• What the task requires
In how many lines of the data below does the word "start" appear? Reply with the number and nothing more.

• Data block
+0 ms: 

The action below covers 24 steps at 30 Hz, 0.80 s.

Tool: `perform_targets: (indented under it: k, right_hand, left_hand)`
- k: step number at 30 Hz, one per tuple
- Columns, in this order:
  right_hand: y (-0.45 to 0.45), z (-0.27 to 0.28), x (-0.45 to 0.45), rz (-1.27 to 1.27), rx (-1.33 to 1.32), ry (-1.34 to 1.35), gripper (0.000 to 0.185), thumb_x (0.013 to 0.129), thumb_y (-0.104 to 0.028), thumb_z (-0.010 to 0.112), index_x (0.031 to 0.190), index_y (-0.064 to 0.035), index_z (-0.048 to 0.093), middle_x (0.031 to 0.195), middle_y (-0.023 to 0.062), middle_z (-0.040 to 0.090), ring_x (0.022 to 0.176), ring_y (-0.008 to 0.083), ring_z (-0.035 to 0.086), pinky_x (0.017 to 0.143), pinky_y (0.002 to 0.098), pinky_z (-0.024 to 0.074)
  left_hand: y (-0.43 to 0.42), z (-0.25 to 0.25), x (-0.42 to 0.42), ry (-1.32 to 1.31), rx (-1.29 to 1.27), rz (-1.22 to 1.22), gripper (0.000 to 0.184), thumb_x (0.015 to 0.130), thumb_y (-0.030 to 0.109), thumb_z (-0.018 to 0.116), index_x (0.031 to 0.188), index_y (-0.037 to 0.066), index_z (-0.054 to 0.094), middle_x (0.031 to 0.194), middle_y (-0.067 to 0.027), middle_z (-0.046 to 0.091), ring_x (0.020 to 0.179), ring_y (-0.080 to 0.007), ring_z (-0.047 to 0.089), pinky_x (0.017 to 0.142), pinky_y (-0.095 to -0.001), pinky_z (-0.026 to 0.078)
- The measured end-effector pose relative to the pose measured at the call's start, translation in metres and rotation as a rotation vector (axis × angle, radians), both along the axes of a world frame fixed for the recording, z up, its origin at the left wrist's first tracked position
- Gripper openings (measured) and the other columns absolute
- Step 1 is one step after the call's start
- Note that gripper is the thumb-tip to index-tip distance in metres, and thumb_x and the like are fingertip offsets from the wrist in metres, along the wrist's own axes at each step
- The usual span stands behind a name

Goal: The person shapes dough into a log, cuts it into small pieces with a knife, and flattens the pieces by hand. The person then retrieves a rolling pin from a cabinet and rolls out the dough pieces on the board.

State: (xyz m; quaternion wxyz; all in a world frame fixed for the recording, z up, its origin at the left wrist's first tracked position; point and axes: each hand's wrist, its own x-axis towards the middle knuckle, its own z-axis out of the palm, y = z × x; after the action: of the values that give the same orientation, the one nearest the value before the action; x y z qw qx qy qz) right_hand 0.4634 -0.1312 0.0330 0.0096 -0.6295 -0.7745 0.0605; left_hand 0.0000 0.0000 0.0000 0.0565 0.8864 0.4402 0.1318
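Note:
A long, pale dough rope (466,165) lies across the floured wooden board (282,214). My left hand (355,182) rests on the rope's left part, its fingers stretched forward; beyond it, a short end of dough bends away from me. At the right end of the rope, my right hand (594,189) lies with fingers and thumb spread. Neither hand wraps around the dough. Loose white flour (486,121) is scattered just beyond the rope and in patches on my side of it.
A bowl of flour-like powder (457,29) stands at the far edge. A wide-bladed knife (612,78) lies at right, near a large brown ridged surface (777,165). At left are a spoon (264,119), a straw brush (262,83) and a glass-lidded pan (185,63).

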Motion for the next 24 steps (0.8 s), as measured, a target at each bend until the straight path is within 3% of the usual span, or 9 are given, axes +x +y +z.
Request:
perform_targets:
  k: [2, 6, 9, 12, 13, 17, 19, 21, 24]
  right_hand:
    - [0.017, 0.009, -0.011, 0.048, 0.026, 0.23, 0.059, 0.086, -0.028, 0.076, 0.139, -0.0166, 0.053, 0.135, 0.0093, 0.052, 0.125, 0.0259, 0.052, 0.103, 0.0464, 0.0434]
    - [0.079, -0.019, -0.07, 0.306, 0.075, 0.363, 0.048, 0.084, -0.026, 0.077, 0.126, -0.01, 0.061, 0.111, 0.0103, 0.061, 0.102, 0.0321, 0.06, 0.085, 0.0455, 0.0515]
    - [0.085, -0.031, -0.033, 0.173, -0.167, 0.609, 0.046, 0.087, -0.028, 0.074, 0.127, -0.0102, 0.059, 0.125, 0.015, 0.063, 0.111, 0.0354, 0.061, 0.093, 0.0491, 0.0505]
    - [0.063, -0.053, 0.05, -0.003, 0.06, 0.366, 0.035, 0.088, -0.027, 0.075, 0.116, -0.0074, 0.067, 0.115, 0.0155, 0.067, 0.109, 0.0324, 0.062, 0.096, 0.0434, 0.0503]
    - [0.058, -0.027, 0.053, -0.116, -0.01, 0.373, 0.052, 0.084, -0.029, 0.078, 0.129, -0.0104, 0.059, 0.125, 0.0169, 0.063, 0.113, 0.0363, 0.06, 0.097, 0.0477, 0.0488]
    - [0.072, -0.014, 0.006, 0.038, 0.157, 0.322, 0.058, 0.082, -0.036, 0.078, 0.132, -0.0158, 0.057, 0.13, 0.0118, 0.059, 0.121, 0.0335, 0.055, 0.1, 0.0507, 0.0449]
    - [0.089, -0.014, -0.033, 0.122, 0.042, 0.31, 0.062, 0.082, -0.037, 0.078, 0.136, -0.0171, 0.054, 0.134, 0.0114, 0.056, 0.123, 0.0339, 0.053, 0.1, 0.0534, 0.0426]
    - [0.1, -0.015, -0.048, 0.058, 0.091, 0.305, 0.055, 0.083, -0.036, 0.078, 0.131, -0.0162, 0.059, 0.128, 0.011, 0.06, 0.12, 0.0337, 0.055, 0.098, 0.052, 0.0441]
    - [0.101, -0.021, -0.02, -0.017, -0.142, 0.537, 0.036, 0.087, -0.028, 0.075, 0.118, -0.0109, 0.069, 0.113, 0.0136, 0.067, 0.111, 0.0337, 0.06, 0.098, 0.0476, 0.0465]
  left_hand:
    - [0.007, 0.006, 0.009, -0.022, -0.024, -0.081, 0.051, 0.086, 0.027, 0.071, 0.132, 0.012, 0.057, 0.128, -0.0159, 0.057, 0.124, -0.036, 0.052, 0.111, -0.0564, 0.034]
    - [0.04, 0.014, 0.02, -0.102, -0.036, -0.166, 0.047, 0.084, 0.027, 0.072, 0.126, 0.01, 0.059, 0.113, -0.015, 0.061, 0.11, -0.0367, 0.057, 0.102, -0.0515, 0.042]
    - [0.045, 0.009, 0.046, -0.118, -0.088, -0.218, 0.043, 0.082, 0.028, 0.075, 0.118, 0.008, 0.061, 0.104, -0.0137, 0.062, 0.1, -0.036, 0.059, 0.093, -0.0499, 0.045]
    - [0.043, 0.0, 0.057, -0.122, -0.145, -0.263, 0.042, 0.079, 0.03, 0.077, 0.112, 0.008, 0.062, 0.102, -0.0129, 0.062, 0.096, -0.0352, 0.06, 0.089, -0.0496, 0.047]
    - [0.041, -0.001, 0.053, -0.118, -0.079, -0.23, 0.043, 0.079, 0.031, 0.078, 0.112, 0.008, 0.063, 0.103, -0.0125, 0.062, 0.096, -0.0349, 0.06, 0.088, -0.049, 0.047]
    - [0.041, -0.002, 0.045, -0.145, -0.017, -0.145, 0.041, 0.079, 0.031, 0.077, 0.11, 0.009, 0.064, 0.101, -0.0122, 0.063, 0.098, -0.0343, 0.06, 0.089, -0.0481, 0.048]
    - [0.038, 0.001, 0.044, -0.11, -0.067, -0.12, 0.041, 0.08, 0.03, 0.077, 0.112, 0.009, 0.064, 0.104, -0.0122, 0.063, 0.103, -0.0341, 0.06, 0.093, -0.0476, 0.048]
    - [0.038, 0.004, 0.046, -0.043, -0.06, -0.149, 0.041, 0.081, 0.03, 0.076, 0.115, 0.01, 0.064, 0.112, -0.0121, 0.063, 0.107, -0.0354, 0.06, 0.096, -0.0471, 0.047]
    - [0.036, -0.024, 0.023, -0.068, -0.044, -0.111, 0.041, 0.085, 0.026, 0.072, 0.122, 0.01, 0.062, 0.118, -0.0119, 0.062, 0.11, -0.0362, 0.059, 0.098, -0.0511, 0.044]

• Solution below
2